*WHAT THE EXERCISE ASKS:* Your answer should be an exact copy of the lines from the start of the entries to the line containing "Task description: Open", both included.

*DATA FOR REVIEW:*
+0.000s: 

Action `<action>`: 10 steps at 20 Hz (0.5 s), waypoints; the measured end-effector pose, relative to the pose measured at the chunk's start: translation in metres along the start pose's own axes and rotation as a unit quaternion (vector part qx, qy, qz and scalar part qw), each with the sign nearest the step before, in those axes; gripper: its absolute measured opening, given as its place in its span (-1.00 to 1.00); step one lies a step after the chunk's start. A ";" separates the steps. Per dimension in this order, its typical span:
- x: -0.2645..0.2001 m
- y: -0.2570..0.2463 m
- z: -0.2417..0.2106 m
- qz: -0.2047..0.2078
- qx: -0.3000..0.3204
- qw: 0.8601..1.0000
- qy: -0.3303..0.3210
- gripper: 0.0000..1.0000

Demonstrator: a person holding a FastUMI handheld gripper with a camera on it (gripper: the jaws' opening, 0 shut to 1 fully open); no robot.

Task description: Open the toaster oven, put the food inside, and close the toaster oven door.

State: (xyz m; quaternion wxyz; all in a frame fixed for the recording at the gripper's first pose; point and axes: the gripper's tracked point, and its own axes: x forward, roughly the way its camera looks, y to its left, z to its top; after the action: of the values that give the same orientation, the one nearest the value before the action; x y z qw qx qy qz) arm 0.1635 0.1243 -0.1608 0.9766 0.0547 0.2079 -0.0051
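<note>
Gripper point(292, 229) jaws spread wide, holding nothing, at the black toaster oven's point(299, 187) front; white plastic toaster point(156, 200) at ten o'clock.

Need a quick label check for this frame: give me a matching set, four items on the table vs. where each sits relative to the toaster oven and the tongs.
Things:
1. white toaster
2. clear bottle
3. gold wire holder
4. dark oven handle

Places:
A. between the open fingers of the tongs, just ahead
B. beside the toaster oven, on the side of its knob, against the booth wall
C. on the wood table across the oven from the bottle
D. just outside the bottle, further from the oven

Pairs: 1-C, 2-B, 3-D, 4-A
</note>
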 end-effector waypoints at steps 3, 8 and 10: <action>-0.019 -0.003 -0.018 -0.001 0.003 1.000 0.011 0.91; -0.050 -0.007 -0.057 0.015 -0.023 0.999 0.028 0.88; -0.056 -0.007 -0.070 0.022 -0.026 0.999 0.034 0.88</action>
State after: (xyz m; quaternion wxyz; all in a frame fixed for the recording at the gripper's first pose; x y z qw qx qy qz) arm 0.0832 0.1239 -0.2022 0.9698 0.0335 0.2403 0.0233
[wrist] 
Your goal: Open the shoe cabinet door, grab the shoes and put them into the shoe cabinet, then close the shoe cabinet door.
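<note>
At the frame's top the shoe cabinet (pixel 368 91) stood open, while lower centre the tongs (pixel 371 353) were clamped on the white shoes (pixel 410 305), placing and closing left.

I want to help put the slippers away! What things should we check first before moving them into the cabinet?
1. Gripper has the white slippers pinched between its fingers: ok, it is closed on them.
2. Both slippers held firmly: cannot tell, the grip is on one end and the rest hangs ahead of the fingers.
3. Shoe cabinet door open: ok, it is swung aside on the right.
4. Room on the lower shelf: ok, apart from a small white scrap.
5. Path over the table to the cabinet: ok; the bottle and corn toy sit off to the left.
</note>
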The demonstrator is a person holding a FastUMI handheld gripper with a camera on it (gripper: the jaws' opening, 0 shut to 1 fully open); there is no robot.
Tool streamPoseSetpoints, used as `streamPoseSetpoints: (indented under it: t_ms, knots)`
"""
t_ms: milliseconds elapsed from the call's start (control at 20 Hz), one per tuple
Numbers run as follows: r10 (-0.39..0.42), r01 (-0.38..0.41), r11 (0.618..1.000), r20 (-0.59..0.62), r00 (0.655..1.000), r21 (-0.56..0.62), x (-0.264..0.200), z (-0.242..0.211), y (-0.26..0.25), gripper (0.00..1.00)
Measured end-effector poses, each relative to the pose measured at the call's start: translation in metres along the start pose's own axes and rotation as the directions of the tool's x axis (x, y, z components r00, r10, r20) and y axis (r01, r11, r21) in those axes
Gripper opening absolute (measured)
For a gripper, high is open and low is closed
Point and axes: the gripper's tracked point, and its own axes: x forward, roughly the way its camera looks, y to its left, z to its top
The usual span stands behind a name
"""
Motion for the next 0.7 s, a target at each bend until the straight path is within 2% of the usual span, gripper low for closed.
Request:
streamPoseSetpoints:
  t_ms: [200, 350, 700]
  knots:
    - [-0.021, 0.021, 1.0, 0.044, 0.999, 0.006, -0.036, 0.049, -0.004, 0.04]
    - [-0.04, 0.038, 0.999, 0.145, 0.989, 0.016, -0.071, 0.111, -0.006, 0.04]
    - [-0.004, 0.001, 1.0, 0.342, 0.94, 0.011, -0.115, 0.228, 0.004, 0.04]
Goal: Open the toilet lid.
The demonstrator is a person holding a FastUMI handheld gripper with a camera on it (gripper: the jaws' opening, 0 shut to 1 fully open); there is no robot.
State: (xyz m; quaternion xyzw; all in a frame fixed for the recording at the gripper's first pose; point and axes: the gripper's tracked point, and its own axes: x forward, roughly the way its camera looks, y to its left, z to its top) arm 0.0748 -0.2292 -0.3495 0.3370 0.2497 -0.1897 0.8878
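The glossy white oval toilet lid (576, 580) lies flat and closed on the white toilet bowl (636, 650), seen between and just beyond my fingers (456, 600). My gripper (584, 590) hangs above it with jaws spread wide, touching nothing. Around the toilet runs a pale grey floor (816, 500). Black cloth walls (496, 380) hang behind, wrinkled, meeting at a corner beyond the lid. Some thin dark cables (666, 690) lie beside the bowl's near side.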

*RESPONSE:*
+0.000s: 

Action `<action>`: 10 steps at 20 Hz (0.5 s), waypoints; the measured end-effector pose, relative to the pose measured at the chunk's start: translation in metres along the start pose's own axes and rotation as a unit quaternion (vector part qx, qy, qz and scalar part qw), each with the sign nearest the step before, in those axes; gripper: its absolute measured opening, given as its place in its span (-1.00 to 1.00); step one lies a step after the chunk's start. A ";" separates the steps. Per dimension in this order, its typical span:
- x: -0.2645..0.2001 m
- y: -0.2570..0.2463 m
- z: -0.2417..0.2106 m
- qz: -0.2047..0.2078
- qx: -0.3000..0.3204
- qw: 0.8601..1.0000
- qy: -0.3303..0.3210
- gripper: 0.0000..1.0000

Demonstrator: a person holding a FastUMI handheld gripper with a camera on it (gripper: the jaws' opening, 0 shut to 1 fully open); no robot.

Task description: Open the toaster oven, put the food inside, and close the toaster oven door.

That makes the output complete.